A U-Net for 1h cumulative precipitation nowcasting over northern Germany using data from the German Weather Service (DWD)
This project is inspired by the Google-Research paper "Machine Learning for Precipitation Nowcasting from Radar Images" and the relative blog post "Using Machine Learning to "Nowcast" Precipitation in High Resolution"
Update [12.5.2024] Deprecated version. I'm working on rewriting it and retraining it in a private repo.
6 inputs (1h spacing, 1h cumulative) 1 output, ground truth in the lower right corner in each image. Prediction in the lower left corner. 4 classes, mm/h.
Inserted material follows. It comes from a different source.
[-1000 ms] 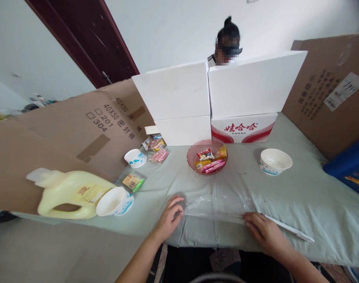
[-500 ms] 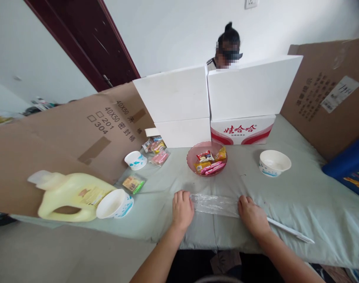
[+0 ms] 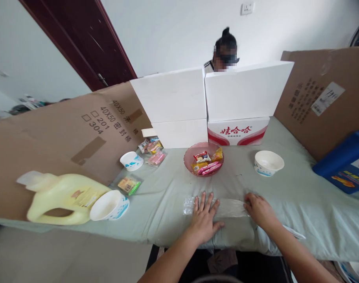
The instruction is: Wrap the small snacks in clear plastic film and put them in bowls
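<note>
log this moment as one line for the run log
left hand: fingers spread, on clear plastic | right hand: at the plastic's right end | beyond: pink bowl holding wrapped snacks

Interior of a plain room, probably in a home, though its exact use cannot be told. Behind the cloth-covered table (image 3: 155, 200) is a white wall (image 3: 167, 31) with a power socket (image 3: 247, 8); beyond the table's left end, a dark red door (image 3: 76, 35). A smooth, pale floor (image 3: 79, 255) shows below the table's left front. Cardboard panels (image 3: 58, 149) at both ends of the table and white boxes (image 3: 167, 98) along its back suggest a makeshift arrangement. Household goods on the table include a yellow jug (image 3: 76, 182), paper bowls (image 3: 120, 206) and packaged snacks (image 3: 129, 184).
</note>
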Available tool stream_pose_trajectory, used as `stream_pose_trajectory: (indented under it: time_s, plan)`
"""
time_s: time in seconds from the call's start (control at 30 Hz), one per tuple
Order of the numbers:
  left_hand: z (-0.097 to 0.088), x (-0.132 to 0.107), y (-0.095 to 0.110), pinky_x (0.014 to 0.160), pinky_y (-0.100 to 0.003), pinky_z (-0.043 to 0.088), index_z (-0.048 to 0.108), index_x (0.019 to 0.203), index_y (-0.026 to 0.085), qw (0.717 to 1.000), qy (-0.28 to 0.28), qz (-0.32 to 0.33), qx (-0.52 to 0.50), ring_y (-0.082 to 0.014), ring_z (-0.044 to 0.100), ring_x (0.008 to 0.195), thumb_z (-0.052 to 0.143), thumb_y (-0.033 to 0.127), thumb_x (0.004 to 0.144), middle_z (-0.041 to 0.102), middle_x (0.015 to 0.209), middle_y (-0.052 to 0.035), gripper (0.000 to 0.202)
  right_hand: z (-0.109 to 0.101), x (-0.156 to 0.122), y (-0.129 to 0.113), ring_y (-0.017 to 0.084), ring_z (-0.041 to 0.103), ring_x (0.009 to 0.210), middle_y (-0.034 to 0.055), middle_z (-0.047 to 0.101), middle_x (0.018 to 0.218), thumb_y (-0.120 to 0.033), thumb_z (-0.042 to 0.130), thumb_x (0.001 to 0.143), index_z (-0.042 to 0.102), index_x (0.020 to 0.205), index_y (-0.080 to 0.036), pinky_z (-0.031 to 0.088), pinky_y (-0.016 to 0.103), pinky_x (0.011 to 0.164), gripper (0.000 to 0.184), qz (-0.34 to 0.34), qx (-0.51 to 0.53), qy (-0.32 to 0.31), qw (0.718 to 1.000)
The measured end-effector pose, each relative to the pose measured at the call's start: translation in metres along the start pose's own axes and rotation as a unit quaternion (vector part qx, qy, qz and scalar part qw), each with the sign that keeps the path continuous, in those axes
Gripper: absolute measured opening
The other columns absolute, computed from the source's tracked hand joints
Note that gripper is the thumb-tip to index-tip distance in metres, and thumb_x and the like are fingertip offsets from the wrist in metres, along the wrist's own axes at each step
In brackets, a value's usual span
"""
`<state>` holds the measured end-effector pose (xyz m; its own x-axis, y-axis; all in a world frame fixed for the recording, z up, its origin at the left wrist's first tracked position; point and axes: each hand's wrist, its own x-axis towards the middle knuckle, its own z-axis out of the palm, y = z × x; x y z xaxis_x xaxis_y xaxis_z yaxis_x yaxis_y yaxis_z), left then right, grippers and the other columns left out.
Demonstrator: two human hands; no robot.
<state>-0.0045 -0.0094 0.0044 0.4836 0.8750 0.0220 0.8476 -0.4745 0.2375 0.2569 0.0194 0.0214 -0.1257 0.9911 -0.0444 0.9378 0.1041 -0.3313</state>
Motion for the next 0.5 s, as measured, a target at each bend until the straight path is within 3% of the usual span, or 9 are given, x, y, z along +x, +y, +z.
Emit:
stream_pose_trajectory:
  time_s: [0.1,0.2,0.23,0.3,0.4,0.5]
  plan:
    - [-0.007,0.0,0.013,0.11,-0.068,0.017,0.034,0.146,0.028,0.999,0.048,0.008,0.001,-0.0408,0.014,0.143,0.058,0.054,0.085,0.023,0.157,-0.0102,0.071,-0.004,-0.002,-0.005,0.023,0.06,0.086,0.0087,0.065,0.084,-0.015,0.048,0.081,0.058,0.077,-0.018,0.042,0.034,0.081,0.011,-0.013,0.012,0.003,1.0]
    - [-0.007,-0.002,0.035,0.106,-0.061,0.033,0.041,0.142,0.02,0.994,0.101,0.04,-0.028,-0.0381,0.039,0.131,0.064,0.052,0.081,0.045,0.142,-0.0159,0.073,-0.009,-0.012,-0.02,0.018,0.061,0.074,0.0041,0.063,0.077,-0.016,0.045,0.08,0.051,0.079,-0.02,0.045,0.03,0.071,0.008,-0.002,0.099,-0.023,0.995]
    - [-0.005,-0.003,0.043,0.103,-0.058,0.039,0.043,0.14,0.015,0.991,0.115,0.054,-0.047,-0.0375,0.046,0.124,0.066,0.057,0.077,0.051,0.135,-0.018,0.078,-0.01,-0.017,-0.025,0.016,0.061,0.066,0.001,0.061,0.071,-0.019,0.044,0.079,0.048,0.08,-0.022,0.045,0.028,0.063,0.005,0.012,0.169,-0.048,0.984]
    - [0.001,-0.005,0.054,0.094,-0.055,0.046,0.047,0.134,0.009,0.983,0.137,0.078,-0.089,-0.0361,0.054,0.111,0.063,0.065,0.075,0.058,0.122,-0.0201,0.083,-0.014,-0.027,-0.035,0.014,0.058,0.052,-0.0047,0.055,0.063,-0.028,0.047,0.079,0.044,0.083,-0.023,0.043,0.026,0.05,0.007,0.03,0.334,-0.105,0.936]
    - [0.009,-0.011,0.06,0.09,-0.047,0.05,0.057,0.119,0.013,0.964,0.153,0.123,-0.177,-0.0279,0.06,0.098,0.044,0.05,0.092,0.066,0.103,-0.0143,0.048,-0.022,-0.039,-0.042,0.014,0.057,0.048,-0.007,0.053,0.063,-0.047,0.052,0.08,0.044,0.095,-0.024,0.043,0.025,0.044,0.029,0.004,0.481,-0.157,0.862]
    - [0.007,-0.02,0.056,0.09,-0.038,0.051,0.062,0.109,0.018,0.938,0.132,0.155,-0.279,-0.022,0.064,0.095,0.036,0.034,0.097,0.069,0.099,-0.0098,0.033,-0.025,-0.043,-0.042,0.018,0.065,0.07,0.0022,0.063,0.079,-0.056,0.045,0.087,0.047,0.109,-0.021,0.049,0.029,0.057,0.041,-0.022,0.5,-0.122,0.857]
This is a U-Net for quasi-image prediction. The architecture, based on the paper mentioned above, incorporates long-range and short-range skip connections, convolutions and batch-normalization.
One input frame is made of 5 concatenated channels:
- precipitation (1h cumulative data)
- longitude
- latitude
- normalized time-of-day
- normalized day-of-year
6 frames are taken as input for times t-5h, t-4h, t-3h, t-2h, t-1h and t. The output frame is made up only of the precipitation channel which is binned and not continuous as the input.
The bins of the output at t+1h are (in mm/h):
- [0, 0.1)
- [0.1, 1)
- [1, 2.5)
- [2.5,
$\infty$ )
The collection is made of
- 6 input frames
- 1 ground truth is called a scene and the timestamp for the entire scene is t-5h.)
The area of interest is a square of 256km x 256km over northern Germany covering Bremen, Hamburg, Hanover and Magdeburg. The orography is considerably flat.
The data is provided for free by the German Weather Service as produced by the Radar Online Calibration (RADOLAN) routine. The opendata server is accessible at https://opendata.dwd.de/ and the precipitation products (RW) are available at https://opendata.dwd.de/climate_environment/CDC/grids_germany/hourly/radolan/historical/bin/ and https://opendata.dwd.de/climate_environment/CDC/grids_germany/hourly/radolan/recent/bin/
To install this package first clone it in a local repository with git
git clone https://github.com/Campostrini/dwd_dl.git
Create a conda environment and install the requirements. This could fail due to the pytorch installation being heavily dependent on your machine
conda env create -n meteo -f requirements.yml
and activate the environment:
conda activate meteo
Alternatively, you can use docker by building an image using the Dockerfile.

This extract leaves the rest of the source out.